Diyanet üzerinden meşruiyet aramayın
(Cumhurbaşkanı Erdoğan’ın, Diyanet İşleri Başkanı’na özel uçak tahsis edileceği açıklamasıyla ilgili) Diyanet’i siyasetin malzemesi olarak kullanmak istiyorlar. Diyanet İşleri Başkanlığımızın bu tuzağa düşmemesi lazım. Kimse, Diyanet İşleri Başkanlığı üzerinden, yaptığı yolsuzluklar ve israf nedeniyle meşruiyet aramasın. Bu, inancımıza da dinimize de zarar verir. Diyanet İşleri Başkanlığı’nı da gereksiz tartışmanın içine sokar ve doğru değildir. Bundan kaçınmak gerekiyor. Diyanet, Cumhuriyet’in kuruluş felsefesine uygun olarak kurulmuştur. Başkanları da bugüne kadar tavırlarıyla, konuşmalarıyla örnek olmuşlardır. Asla siyasetin unsuru olmamışlardır, dini siyasete alet etmemişlerdir.
Türkiye’ye bakın kimseyi asmayın
(27 Mayıs darbesinin yıldönümüyle ilgili) Siyasal idamlar asla ve asla kabul edilemez.
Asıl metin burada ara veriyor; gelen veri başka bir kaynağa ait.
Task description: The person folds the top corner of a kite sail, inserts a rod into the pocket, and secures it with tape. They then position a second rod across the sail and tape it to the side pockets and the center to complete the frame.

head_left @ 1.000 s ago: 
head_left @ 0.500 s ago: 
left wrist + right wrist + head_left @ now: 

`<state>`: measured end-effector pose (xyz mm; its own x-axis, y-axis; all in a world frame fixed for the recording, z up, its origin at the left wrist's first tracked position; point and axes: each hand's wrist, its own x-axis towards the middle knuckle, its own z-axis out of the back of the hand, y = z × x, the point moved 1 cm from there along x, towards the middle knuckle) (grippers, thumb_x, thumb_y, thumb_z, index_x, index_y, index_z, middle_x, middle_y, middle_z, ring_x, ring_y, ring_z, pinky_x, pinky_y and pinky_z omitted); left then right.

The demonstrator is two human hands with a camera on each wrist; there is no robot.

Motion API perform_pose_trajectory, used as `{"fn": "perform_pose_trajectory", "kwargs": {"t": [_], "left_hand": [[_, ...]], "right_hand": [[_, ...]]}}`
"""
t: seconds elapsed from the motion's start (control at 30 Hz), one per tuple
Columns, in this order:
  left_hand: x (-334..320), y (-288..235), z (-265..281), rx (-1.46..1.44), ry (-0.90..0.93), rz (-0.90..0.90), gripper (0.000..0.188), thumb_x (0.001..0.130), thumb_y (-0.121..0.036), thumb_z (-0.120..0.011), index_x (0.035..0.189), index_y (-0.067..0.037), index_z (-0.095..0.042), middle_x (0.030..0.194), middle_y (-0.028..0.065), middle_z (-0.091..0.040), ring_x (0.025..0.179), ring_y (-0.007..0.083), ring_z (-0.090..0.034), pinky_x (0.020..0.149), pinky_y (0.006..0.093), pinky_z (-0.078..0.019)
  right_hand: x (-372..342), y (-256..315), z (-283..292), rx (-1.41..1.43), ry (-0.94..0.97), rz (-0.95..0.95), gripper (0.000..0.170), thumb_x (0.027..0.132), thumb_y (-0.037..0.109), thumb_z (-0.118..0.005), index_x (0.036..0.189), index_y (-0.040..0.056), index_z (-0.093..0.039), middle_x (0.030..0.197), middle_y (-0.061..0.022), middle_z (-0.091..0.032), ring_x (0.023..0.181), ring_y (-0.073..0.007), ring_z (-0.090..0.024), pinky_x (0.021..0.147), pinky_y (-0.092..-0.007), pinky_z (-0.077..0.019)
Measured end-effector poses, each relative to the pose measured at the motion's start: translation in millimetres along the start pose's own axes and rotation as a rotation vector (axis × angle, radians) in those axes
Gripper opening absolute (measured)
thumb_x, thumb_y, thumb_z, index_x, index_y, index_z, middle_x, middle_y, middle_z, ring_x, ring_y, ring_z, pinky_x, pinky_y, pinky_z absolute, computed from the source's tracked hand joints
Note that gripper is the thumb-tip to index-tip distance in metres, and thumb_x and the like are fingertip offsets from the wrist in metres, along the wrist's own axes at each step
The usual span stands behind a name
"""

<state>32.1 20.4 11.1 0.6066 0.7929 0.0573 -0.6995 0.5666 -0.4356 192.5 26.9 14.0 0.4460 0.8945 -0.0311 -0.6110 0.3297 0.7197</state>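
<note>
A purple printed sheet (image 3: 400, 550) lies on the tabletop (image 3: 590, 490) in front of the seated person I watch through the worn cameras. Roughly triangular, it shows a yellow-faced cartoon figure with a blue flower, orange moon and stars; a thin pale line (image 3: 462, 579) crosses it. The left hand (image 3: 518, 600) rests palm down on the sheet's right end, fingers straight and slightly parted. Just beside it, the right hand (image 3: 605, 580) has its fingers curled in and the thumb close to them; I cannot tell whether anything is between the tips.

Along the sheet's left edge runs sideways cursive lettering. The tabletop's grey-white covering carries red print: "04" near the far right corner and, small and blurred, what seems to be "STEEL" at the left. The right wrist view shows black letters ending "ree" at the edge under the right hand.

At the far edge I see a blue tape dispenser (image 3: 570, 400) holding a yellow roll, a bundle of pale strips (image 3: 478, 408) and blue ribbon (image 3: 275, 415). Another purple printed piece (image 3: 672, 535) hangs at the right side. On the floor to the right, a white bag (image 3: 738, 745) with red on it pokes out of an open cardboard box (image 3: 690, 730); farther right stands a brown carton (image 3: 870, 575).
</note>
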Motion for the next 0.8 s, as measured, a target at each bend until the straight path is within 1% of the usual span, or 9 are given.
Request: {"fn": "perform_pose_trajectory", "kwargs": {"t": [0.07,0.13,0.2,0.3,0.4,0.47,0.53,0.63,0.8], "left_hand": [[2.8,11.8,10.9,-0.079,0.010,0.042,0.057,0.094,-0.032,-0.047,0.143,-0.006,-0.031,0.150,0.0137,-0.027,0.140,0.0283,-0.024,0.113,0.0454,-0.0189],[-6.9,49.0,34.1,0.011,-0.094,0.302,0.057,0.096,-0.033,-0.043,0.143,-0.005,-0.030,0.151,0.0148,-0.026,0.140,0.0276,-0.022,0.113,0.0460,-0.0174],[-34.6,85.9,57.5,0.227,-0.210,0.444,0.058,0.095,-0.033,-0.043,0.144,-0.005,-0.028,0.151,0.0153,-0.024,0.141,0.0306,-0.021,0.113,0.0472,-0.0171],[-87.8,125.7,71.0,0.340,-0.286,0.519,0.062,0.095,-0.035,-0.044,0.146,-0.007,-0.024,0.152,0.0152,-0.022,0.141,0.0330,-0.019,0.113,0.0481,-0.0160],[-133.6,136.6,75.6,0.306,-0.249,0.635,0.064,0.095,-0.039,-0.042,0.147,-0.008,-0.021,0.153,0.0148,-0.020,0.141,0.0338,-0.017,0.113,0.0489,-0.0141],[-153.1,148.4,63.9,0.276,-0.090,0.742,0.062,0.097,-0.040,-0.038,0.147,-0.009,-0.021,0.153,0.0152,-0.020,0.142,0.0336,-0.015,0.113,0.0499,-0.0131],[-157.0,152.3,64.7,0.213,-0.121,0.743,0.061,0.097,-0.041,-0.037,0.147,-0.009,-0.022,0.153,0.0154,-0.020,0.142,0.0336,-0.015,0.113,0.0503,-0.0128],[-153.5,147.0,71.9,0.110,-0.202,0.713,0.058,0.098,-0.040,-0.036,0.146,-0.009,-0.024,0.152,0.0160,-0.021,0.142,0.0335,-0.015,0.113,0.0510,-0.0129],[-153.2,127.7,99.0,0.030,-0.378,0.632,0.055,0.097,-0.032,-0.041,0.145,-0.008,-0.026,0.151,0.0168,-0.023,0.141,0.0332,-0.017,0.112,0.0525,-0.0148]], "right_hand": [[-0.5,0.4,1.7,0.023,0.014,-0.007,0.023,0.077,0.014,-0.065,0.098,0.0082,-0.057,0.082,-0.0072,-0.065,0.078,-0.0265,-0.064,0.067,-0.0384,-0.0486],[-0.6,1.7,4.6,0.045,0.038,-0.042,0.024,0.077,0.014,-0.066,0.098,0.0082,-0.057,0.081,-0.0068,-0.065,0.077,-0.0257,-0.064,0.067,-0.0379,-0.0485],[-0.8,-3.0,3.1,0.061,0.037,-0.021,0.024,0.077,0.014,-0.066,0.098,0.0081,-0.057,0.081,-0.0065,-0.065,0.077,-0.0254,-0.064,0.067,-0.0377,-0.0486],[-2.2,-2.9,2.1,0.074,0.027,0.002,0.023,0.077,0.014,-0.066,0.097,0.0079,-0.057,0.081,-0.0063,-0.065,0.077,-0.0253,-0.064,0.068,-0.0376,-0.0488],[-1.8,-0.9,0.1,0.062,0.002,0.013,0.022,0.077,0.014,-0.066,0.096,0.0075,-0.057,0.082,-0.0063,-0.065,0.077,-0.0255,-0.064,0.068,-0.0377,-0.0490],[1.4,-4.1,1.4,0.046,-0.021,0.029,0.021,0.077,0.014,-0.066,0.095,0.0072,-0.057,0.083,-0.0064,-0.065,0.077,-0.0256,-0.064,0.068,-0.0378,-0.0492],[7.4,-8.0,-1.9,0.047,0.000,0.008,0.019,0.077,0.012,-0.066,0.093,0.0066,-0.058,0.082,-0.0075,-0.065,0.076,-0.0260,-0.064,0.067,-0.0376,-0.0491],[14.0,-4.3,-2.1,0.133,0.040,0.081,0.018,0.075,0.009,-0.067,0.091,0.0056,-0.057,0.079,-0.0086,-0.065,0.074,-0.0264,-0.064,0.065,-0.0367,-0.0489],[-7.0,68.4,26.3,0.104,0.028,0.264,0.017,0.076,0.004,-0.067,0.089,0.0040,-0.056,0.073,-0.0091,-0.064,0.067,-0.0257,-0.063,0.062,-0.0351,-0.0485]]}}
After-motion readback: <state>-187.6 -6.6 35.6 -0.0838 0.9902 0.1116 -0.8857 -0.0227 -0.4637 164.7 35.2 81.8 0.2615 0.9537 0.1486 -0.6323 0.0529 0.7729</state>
Sadece 27 Mayıs değil; 12 Mart, 12 Eylül olsun hangi dönemde olursa olsun, insanlar siyasal düşünceleri nedeniyle idam edilmemeli. CHP buna her zaman, her ortamda karşı çıkmıştır. Zaten eğer bir ülkede siz demokrasiyi savunacaksanız, siyasal idamlara açık ve net tavır almanız, karşı çıkmanız gerekir. Mısır yönetimine açık çağrıda bulunduk. ‘Siyasal idamları yapmayın, eğer siyasal idamlar ne tür sonuçlar veriyor diye merak ediyorsanız, Türkiye’nin yakın tarihine bakın, derin travmalar yaratmıştır’ dedik. Bir dönem idam ettiğimiz kişilerin isimlerini daha sonra üniversitelere, havaalanlarına verdik. Bir anlamda kendi vicdanımızı aklamak, temizlemek için. Ama o idamların yarattığı derin travmalar hiçbir zaman yok olmadı. Bu çağrıyı Mısır yönetimine açıkça yaptık.